* Activity:
In the records below, find the line containing "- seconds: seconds" and the line containing "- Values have"; please repeat exactly the lines from one to the other, both included, and nothing more.

* Data provided:
Content starts

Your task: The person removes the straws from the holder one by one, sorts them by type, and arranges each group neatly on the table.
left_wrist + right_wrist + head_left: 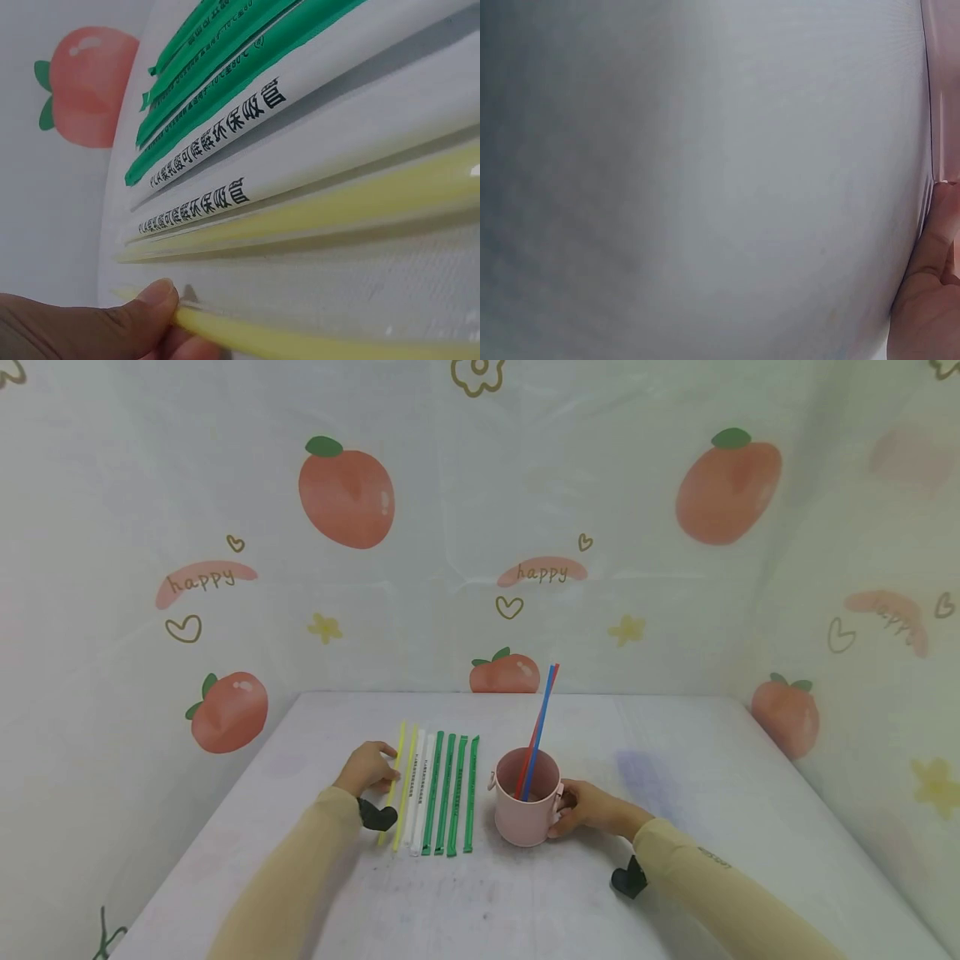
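Observation:
At the left end of a row of straws, my left hand (369,767) pinches the outermost yellow straw (400,747) between thumb and finger, as the left wrist view shows closely. Beside it lies a second yellow straw (300,229) in a clear wrapper. My right hand (596,807) holds the pink bucket (522,822) by its right side, at the small handle there. A blue straw (542,718) and a red straw (522,772) stand in the bucket, leaning right. In the right wrist view, only part of the hand (926,307) and the bucket's wall (945,90) appear.
Between the left hand and the bucket lie white paper-wrapped straws (412,789) and several green-wrapped straws (445,793), roughly parallel. A white cloth covers the table (480,910). A fruit-printed curtain (450,510) rises behind and at both sides.

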Available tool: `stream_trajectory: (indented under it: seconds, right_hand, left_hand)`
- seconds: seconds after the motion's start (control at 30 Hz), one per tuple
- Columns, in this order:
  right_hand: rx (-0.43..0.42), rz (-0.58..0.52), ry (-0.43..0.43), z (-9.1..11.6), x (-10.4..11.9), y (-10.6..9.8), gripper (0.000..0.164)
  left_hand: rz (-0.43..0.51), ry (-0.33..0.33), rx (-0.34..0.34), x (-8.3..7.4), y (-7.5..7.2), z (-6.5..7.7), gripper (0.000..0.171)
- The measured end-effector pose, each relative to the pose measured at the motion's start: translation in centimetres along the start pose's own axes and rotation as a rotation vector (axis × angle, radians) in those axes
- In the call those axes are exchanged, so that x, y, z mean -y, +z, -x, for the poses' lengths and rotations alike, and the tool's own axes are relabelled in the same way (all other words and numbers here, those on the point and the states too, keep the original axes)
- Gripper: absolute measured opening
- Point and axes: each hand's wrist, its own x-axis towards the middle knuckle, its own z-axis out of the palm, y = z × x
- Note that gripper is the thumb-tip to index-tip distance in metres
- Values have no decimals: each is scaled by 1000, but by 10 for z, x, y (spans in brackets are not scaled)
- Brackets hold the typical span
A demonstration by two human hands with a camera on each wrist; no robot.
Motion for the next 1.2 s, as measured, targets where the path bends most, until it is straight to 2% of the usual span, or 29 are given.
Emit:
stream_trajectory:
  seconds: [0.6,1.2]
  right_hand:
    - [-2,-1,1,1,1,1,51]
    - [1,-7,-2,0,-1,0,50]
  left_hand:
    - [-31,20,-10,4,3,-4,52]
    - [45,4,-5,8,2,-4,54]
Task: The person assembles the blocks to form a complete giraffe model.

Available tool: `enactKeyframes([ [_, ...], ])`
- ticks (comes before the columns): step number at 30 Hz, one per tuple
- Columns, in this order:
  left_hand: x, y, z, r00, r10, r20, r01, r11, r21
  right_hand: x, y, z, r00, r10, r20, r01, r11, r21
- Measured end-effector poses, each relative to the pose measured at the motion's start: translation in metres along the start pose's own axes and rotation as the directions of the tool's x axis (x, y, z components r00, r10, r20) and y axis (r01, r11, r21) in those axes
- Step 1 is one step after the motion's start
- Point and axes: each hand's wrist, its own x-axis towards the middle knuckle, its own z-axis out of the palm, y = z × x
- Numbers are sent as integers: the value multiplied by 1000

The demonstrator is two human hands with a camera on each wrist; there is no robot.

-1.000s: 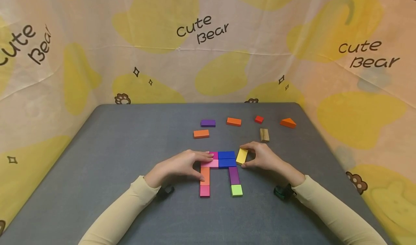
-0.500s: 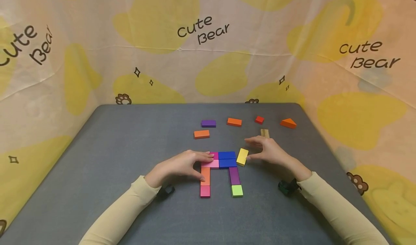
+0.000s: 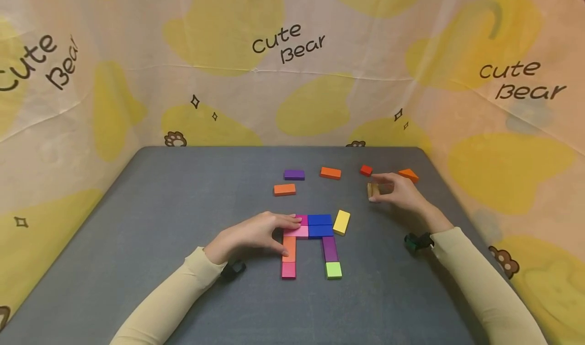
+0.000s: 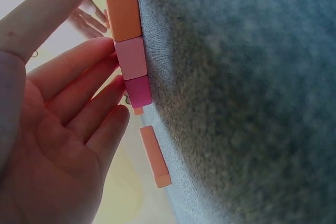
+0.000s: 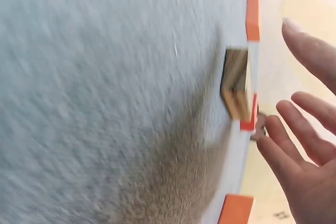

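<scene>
My left hand point(image 3: 258, 236) rests its fingers on the pink block point(image 3: 297, 232) and magenta block point(image 4: 138, 92), thumb on the orange block point(image 3: 289, 245) below them. Two blue blocks point(image 3: 320, 220) adjoin these on the right. Legs run toward me: orange ending in a deep pink block point(image 3: 288, 270), and purple point(image 3: 329, 249) ending in a green block point(image 3: 333, 270). A yellow block point(image 3: 342, 222) lies slanted right of the blue ones. My right hand point(image 3: 404, 193) is spread beside a wood-grain block point(image 5: 237, 77); in the right wrist view a gap shows between them.
Farther back lie a violet block point(image 3: 294, 175), two orange blocks point(image 3: 330, 173) and a small red block point(image 3: 366, 170). An orange triangular block point(image 3: 409, 175) sits partly behind the right hand. A printed cloth point(image 3: 219, 96) hangs around the grey table point(image 3: 183, 192).
My right hand has let go of the yellow block and moved back and right to the wood-grain block. The yellow block stays beside the blue ones. My left hand has kept its place.
</scene>
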Motion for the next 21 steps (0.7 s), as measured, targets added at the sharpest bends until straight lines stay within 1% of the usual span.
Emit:
enactKeyframes([
  [3, 0, -1, 0, 1000, -2, 4, 2, 1000, -1, 4, 9, -2, 999, 34, 19, -34, 999, 25],
  [6, 0, -1, 0, 1000, -8, 10, 9, 1000, -10, 7, 18, -2, 998, 40, 39, -41, 998, 36],
  [14, 1, -1, -1, 1000, -8, 13, 8, 1000, -14, 13, 36, -1, 994, 24, 106, -33, 995, 89],
  [21, 0, -2, -2, 1000, -10, 18, 11, 1000, -26, 12, 42, -1, 991, -4, 133, -11, 993, 117],
])
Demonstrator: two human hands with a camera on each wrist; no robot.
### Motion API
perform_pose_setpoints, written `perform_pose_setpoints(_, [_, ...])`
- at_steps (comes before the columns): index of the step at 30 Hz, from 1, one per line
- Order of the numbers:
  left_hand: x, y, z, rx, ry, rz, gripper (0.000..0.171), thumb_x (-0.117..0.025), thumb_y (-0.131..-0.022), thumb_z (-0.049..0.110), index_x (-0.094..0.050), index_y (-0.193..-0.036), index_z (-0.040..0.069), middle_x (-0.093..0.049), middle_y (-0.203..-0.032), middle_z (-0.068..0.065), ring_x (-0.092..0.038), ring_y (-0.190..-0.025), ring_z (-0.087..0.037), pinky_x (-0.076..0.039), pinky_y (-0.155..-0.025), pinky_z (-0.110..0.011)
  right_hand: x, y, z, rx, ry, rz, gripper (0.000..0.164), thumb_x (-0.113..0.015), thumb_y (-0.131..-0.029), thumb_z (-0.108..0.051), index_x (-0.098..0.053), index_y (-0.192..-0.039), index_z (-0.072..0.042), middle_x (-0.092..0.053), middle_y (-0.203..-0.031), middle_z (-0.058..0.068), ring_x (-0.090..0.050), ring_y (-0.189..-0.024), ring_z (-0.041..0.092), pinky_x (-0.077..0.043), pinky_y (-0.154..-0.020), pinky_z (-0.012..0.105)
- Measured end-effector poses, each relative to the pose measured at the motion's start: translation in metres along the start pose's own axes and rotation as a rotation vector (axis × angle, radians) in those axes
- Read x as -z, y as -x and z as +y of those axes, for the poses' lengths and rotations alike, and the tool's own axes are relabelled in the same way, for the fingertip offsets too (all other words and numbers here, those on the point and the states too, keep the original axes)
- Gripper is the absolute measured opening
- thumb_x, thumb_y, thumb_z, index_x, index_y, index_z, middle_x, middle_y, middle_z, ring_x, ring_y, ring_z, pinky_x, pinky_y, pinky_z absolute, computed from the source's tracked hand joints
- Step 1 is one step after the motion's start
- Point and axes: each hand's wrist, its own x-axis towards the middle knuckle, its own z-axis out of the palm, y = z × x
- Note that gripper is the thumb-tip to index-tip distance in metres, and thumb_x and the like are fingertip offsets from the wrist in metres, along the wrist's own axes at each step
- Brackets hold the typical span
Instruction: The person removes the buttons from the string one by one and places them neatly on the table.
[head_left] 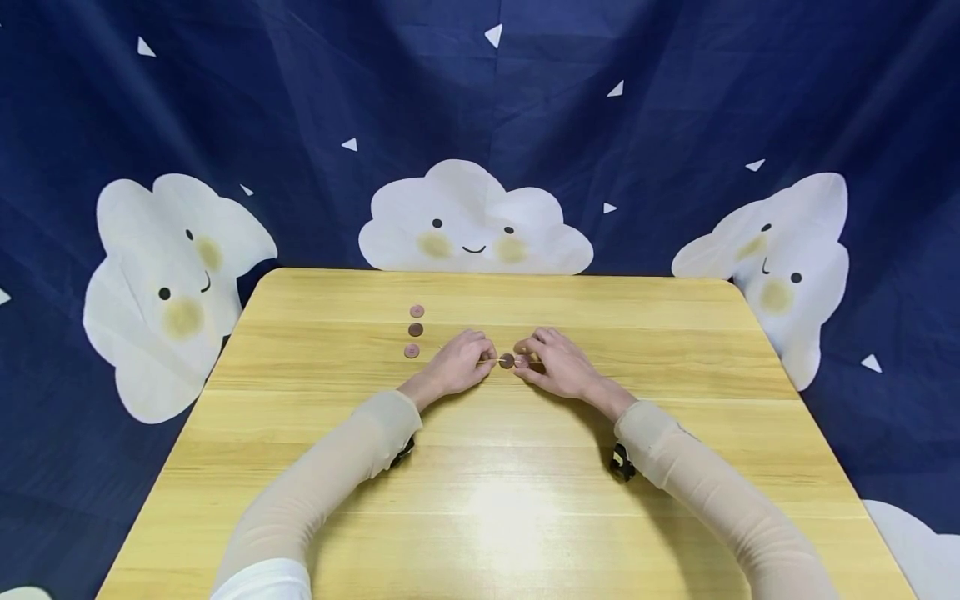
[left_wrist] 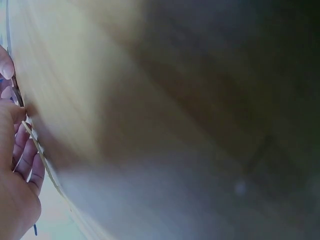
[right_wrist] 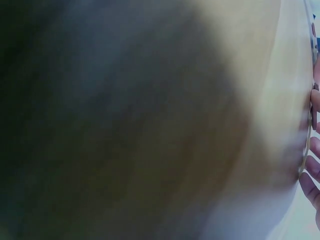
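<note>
A dark brown button [head_left: 507, 361] lies between the two hands, in line with a thin pale string [head_left: 501, 360]. My left hand [head_left: 459, 363] pinches the string just left of that button, with thumb and forefinger together. On the other side my right hand [head_left: 561, 365] holds a pinkish button [head_left: 522, 362] between forefinger and thumb, right beside the dark one. Part of this button is hidden by the fingers. In the left wrist view the left hand [left_wrist: 17, 185] shows at the edge; the right wrist view catches only fingertips [right_wrist: 312, 167] at its right border.
Left of the hands, three round buttons form a column on the wooden table [head_left: 495, 467]: a pinkish one [head_left: 417, 311] at the back, a dark brown one [head_left: 416, 330], and another pinkish one [head_left: 412, 351]. A dark blue cloth [head_left: 480, 108] with clouds hangs behind.
</note>
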Motion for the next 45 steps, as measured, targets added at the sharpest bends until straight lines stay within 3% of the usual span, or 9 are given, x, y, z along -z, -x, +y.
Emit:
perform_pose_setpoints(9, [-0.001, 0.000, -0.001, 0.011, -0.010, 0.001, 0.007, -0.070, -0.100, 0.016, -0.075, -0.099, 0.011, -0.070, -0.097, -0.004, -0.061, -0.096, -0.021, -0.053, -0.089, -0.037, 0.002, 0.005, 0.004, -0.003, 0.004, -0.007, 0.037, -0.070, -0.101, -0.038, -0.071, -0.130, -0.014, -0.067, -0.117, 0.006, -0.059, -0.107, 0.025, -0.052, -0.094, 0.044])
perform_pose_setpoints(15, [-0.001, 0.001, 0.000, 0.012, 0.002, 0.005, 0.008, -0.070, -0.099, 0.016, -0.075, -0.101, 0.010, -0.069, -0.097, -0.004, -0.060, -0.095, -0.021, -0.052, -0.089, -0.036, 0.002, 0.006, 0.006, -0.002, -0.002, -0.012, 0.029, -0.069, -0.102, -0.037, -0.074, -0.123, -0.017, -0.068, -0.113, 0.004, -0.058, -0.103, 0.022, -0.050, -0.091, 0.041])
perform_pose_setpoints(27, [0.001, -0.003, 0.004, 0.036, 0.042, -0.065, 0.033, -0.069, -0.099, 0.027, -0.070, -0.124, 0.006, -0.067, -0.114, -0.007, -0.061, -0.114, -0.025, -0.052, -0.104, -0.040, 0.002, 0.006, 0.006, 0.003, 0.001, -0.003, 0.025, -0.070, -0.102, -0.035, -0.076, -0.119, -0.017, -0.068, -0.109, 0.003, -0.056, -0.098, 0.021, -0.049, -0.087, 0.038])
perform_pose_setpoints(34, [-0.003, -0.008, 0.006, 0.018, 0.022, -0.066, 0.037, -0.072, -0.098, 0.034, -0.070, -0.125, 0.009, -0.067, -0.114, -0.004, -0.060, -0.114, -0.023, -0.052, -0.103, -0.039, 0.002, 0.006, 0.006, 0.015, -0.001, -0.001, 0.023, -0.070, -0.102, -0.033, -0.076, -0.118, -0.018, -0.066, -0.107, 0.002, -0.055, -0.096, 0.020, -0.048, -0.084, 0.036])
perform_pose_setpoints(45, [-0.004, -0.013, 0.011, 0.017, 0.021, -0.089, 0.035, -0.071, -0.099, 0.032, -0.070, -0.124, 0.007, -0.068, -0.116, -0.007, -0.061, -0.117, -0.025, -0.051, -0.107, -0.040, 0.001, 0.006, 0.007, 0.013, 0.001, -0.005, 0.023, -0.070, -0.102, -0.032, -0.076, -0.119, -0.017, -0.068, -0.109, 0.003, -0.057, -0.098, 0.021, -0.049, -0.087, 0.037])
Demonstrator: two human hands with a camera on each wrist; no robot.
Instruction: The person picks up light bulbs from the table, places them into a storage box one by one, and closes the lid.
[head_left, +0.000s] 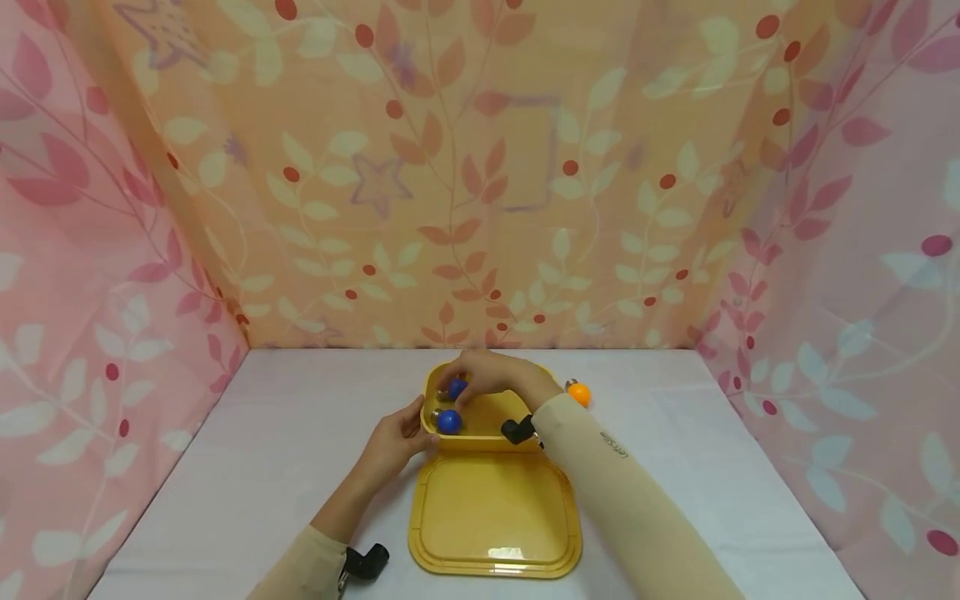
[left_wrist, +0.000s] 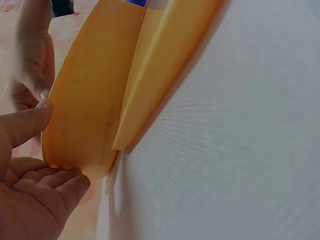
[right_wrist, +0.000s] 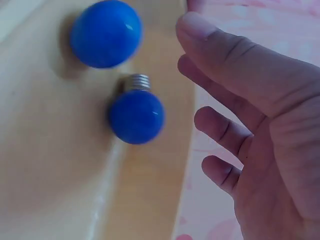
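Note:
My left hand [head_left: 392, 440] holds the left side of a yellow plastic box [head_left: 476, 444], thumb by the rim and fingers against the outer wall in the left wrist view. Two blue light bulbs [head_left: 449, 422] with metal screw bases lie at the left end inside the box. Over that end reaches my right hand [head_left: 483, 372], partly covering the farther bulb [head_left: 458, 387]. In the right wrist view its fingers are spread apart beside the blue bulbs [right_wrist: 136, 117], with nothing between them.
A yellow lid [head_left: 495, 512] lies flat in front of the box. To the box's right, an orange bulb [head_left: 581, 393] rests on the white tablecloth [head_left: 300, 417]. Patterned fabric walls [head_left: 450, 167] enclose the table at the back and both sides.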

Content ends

* Response area:
- seconds: seconds after the motion's start (control at 30 Hz), one per tuple
- Columns, in this order:
  right_hand: rx (-0.43..0.42), rz (-0.58..0.52), ry (-0.43..0.43), z (-9.1..11.6), x (-10.4..11.9), y (-10.6..9.8), gripper (0.000..0.164)
  left_hand: rz (-0.43..0.51), ry (-0.33..0.33), rx (-0.34..0.34), x (-8.3..7.4), y (-7.5..7.2), z (-6.5..7.7), gripper (0.000..0.171)
- The measured end-effector pose, each relative to the pose measured at the motion's start: translation in centimetres along the start pose's own axes and rotation as a rotation vector (axis × angle, radians) in those axes
- In the call those axes are exchanged, so that x, y, z mean -y, +z, -x, for the poses' lengths and rotations alike, and the tool's own axes are relabelled in the same way (all other words and numbers here, those on the point and the states too, keep the original axes)
- Gripper: absolute measured opening
- Point and axes: each hand's wrist, its own x-axis towards the middle knuckle, its own z-axis out of the palm, y = z × x
- Note that gripper is the thumb-tip to index-tip distance in metres
- Values have no decimals: each is scaled by 1000, but by 10 for z, x, y (spans in brackets are not scaled)

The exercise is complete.